Chwilę później poinformuje zaskoczonego Cieślika, że plan dotyczący "skoku na Warszawę" wymyśliła podczas bezsennej nocy. Mówiąc to, podejdzie do drzwi i dyskretnie je zamknie. Potem rozepnie zalotnie bluzkę i zacznie przekonywać senatora, że jak najszybciej powinni połączyć siły...
Niebawem nadejdzie dzień, w którym sąd będzie musiał zdecydować, czy pozbawić Roberta (Dariusz Wnuk) praw do opieki nad synem (Miłosz Kwiecień). Policjant zda sobie sprawę, iż to właśnie zeznania Stasia mogłyby wpłynąć na wyrok, ale jednocześnie nie będzie chciał narażać syna na tak trudne przeżycia.

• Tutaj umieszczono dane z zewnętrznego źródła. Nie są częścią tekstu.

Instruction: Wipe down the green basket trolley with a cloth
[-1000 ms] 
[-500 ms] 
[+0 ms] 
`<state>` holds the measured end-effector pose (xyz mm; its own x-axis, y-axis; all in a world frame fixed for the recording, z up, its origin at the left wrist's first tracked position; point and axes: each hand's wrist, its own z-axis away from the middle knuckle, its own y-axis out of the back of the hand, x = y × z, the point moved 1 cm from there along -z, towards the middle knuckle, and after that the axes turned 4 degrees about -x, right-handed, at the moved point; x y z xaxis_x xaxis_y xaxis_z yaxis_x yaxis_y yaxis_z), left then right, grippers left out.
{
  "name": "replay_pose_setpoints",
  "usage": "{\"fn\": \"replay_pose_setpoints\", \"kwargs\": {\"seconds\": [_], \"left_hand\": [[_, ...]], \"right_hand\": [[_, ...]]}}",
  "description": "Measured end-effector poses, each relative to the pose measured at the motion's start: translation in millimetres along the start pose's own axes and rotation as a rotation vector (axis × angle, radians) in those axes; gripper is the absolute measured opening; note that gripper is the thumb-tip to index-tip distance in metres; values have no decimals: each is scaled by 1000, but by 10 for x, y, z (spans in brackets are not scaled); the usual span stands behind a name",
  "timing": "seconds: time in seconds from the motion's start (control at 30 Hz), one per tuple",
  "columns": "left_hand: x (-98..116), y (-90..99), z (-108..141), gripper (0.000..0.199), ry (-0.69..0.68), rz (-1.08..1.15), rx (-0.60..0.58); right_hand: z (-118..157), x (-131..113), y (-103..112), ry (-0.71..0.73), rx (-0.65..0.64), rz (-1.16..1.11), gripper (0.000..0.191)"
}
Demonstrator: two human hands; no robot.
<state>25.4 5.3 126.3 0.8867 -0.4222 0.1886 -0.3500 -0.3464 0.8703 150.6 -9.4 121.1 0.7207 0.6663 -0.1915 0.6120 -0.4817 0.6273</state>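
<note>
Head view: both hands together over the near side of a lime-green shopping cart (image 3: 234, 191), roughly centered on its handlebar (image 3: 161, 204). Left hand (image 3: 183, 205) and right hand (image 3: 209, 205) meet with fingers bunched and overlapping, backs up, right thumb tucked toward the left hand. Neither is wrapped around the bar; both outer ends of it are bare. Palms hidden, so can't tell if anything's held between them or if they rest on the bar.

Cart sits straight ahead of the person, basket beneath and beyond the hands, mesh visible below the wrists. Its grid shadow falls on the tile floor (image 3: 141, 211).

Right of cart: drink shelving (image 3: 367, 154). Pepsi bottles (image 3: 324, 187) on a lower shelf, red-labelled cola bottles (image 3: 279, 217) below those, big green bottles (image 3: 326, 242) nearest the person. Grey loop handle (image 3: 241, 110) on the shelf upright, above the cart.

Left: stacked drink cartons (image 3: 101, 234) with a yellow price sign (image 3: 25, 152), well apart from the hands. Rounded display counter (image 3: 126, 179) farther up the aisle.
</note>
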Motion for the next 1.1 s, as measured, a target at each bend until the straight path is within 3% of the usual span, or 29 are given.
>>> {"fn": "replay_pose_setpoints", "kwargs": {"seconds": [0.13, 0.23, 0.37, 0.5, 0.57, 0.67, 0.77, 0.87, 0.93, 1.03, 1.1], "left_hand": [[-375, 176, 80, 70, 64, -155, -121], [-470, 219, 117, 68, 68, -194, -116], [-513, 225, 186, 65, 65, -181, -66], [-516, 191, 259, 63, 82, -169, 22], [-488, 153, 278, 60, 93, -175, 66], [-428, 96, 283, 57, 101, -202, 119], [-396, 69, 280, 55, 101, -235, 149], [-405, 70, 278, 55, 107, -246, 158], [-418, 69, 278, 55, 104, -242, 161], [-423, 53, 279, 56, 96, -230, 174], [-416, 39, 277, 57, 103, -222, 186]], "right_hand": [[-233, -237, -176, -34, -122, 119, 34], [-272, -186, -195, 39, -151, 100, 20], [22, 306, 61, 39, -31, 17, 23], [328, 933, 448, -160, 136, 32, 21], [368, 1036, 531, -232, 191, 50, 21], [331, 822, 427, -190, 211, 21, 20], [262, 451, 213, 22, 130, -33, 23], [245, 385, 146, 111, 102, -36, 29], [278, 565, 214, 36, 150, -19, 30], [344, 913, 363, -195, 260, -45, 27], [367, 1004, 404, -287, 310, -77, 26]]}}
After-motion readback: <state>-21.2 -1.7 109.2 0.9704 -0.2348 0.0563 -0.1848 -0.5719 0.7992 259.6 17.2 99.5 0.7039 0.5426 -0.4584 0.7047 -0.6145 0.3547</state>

W trakcie rozprawy dojdzie do kilku spięć, gdy Tadeusiak spróbuje przekonać sąd, że jego była żona (Gabriela Frycz) nie jest w stanie opiekować się dzieckiem. Niedługo później Tadeusiak poinformuje Olgę, że nie zamierza oddać jej syna. Kobieta wpadnie w szał.
Jej siostra (Grażyna Kopeć) spróbuje ją uspokoić, obiecując, iż zajmie się tą sprawą. Niestety, na niewiele to się zda. W końcu zdesperowana Nina wezwie na pomoc lekarkę (Hanna Bondarenko), która już wcześniej opiekowała się Olgą. Ta jednoznacznie stwierdzi, iż stan Tadeusiakowej jest bardzo poważny i powinna jak najszybciej znaleźć się w szpitalu psychiatrycznym.
To jednak nie powstrzyma kobiety przed przejęciem opieki nad Stasiem. Późnym wieczorem Robert odbierze rozpaczliwy telefon od syna. Sytuacja robi się dramatyczna.